## [Goal of the exercise]
All lines before the one containing "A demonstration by", plus that line itself, are to be printed exactly as they appear below.

Segment Start: Dataset section

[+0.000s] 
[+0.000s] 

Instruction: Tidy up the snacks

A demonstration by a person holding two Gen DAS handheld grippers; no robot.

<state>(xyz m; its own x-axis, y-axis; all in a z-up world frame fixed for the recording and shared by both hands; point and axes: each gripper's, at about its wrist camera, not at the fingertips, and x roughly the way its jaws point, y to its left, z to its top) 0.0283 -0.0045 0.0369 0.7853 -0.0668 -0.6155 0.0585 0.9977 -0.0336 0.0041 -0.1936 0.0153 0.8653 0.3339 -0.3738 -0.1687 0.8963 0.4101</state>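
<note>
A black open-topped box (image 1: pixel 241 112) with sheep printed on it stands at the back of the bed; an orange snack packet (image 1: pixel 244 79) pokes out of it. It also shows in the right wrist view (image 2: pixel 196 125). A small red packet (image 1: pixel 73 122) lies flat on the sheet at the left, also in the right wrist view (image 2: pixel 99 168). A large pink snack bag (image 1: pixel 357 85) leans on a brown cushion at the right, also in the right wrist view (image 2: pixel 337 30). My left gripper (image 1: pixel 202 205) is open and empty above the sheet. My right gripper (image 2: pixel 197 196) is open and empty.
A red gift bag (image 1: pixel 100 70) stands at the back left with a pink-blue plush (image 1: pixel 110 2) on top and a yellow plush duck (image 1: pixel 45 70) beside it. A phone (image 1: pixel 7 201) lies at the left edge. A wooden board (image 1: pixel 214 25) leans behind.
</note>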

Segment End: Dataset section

## [Solution to this exercise]
[+0.000s] 
[+0.000s] 

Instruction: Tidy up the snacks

A demonstration by a person holding two Gen DAS handheld grippers; no robot.

There's no more to this exercise.